Problem requirements - Needed from the data below: all lines that contain the word "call".

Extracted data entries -
━━━━━━━━━━

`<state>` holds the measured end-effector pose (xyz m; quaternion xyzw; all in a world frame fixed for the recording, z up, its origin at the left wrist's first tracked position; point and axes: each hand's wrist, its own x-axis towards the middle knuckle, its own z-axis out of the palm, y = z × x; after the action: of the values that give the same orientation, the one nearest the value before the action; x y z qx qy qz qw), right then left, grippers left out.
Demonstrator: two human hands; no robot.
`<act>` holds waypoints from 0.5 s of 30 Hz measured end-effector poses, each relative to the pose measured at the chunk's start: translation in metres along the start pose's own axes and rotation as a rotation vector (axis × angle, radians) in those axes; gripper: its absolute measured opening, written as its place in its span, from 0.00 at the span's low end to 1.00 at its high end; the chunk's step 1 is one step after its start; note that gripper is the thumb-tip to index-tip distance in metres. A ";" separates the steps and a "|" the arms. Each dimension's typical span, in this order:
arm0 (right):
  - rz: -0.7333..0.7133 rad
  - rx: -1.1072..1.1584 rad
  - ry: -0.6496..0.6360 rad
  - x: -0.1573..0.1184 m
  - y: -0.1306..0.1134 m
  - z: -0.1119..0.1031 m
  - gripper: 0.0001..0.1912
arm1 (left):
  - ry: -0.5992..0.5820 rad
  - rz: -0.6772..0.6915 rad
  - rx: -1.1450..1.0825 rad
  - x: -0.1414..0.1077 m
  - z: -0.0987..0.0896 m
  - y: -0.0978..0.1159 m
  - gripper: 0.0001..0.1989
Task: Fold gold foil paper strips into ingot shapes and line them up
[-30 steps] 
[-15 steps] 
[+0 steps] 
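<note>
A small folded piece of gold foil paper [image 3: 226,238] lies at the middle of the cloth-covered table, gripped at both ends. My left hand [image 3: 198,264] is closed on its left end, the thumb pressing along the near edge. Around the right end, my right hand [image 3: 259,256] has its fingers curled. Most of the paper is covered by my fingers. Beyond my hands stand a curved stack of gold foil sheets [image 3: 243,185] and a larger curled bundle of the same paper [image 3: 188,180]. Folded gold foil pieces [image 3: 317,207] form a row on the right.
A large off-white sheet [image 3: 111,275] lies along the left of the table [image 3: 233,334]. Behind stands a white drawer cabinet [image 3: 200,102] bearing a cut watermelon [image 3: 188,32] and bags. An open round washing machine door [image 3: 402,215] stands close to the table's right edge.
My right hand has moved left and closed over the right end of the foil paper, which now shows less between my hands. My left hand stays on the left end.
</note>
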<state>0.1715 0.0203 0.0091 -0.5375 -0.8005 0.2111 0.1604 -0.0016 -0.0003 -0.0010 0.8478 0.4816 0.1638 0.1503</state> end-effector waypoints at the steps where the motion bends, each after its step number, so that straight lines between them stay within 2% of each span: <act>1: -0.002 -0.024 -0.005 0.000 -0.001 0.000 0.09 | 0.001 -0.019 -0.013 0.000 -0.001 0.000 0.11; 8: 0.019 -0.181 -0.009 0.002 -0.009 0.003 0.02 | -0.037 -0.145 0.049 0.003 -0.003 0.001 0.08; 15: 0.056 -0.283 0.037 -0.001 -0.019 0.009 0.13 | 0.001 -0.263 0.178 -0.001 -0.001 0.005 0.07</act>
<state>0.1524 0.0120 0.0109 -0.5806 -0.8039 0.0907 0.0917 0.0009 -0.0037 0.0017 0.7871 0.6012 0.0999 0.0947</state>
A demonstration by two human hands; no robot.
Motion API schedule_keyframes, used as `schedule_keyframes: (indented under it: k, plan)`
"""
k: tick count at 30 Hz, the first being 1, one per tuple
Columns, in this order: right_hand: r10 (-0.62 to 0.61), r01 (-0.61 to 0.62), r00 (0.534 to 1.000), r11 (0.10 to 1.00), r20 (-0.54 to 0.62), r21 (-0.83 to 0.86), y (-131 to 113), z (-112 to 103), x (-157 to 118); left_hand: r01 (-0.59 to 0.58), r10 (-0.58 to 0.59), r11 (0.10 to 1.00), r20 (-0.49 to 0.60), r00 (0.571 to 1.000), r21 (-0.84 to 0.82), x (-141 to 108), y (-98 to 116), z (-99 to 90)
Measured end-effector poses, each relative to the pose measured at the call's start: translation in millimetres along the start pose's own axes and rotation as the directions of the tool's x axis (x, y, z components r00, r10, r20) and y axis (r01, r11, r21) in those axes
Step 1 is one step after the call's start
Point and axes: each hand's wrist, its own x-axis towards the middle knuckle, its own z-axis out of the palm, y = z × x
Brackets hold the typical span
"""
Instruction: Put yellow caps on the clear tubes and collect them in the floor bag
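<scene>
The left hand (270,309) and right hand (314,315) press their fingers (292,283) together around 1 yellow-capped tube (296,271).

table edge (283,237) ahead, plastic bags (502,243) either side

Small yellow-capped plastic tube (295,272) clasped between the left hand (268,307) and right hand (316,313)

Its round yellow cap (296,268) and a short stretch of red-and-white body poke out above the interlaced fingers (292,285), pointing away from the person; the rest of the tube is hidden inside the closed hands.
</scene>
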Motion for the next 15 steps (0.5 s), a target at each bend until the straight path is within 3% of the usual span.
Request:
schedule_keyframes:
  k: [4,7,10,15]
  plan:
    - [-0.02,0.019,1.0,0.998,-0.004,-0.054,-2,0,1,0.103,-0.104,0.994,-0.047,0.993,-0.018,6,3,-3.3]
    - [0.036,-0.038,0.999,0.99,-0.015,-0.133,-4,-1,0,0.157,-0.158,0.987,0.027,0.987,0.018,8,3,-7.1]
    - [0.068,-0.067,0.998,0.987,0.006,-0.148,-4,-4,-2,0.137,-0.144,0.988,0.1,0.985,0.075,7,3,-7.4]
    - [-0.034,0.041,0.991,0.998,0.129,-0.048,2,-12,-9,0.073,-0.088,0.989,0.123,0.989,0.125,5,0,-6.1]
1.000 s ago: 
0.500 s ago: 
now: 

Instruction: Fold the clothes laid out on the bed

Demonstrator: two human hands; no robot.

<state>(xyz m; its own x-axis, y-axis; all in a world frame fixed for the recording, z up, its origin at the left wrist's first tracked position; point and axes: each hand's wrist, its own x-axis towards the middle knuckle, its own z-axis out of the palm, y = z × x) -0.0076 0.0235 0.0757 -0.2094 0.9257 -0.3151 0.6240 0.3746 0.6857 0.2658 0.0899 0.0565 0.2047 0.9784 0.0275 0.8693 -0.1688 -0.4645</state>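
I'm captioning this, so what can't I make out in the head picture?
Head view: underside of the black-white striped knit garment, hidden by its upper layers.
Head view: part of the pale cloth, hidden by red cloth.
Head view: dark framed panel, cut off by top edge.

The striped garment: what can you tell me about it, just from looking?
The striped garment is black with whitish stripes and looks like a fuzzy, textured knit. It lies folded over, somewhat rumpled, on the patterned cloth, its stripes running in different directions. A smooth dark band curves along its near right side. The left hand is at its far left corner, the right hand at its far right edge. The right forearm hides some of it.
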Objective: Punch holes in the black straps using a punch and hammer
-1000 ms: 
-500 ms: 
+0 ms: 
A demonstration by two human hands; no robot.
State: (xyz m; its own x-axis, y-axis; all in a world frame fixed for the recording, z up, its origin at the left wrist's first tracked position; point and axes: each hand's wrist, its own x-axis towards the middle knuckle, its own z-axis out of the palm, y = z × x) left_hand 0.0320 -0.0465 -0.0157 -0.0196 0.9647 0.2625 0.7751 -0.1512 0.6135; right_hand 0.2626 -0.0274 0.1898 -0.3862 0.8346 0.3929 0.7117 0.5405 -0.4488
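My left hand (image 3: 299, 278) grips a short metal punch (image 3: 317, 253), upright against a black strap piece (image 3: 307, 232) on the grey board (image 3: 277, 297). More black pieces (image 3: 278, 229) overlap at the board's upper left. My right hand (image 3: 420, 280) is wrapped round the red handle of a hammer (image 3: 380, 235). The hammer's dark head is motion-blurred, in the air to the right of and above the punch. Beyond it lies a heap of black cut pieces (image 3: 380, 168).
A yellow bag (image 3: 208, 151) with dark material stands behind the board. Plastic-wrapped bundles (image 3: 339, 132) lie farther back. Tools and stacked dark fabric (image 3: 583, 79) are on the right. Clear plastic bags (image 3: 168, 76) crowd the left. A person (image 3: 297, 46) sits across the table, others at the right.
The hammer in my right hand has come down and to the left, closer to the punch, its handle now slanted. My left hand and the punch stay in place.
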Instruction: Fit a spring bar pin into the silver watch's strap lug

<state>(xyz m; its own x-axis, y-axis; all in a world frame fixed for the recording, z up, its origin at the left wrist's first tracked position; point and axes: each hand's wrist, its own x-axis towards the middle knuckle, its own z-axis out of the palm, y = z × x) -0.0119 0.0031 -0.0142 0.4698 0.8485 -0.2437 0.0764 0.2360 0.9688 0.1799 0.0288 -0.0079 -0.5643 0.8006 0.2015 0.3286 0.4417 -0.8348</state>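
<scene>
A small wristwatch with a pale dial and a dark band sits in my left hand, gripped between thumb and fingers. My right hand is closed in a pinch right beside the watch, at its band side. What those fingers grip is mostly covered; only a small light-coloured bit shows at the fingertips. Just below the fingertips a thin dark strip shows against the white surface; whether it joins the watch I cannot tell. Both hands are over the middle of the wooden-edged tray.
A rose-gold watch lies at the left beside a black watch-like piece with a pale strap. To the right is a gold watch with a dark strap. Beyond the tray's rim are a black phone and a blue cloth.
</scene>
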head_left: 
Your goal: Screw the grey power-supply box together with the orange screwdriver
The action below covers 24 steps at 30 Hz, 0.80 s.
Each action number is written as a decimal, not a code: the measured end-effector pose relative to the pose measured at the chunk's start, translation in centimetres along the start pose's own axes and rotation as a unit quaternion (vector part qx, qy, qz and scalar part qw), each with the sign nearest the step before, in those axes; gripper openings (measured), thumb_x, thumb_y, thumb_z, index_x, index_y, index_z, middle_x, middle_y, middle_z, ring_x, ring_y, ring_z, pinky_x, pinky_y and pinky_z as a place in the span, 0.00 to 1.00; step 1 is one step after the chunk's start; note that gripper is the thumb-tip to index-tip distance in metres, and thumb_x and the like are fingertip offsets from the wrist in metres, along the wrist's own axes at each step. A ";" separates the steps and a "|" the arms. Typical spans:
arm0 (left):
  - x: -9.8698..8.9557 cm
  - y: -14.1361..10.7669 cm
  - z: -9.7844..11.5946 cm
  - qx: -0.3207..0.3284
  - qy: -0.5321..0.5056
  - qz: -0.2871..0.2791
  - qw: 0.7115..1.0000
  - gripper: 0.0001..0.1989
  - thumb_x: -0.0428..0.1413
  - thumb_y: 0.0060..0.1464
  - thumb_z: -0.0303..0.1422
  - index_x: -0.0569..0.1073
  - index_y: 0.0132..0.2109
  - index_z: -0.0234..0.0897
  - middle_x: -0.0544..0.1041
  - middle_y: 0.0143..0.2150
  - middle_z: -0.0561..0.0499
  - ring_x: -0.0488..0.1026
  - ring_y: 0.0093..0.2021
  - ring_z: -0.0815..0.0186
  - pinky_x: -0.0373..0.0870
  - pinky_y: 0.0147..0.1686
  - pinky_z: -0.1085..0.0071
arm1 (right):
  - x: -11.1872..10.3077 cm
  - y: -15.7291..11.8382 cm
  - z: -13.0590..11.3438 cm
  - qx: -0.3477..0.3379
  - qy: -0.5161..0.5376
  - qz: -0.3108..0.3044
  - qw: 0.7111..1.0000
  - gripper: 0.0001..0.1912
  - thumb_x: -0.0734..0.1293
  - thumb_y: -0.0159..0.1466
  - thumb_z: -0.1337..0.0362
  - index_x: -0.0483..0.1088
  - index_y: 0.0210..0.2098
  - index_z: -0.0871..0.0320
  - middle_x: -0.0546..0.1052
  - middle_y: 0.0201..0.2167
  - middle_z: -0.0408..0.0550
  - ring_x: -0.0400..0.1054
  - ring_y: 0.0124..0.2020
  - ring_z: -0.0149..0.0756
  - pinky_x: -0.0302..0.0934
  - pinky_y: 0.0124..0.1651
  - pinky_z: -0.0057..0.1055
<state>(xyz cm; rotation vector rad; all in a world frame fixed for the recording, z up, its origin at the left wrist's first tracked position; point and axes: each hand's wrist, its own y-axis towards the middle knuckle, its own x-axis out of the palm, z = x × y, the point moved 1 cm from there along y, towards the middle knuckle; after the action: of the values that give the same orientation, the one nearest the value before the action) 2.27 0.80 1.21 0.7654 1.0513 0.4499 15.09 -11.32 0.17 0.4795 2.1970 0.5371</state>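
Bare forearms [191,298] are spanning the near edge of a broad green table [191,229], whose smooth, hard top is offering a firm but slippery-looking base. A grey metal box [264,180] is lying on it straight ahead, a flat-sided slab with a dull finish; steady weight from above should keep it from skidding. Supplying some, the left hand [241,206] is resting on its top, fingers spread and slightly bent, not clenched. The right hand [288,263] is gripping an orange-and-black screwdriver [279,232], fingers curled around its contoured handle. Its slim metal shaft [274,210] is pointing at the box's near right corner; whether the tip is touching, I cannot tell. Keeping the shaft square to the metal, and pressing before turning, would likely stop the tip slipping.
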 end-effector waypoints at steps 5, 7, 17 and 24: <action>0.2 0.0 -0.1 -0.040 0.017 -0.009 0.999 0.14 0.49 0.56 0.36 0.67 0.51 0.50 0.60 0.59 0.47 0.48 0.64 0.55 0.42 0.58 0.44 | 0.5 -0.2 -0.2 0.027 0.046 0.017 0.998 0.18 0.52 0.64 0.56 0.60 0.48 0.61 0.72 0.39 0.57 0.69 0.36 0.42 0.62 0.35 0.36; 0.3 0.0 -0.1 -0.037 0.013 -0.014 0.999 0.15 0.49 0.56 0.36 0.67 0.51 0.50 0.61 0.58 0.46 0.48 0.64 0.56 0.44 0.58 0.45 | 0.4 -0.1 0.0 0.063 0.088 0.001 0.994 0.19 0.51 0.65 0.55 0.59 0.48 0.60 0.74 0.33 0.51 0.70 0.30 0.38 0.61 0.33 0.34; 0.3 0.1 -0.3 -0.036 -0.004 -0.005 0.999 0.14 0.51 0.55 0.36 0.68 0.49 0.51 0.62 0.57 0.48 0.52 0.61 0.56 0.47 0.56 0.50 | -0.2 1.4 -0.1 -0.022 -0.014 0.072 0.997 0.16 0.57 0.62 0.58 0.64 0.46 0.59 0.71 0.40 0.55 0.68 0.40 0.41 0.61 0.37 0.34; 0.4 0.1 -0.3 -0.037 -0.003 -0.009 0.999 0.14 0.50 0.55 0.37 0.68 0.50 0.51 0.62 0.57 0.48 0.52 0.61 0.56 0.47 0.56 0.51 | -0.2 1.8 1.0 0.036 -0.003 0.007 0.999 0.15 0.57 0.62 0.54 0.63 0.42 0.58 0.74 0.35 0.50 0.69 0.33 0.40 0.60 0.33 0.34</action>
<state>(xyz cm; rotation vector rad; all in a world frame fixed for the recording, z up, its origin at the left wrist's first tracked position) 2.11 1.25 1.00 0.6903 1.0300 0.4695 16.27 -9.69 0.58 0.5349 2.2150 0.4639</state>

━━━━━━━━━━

The completed task -
Measured end-effector poses, each relative to the pose measured at the call's start: translation in millimetres along the start pose's own axes and rotation as the directions of the tool's x axis (x, y, z components r00, r10, r20) and y axis (r01, r11, r21) in those axes
Step 1 is one step after the call's start

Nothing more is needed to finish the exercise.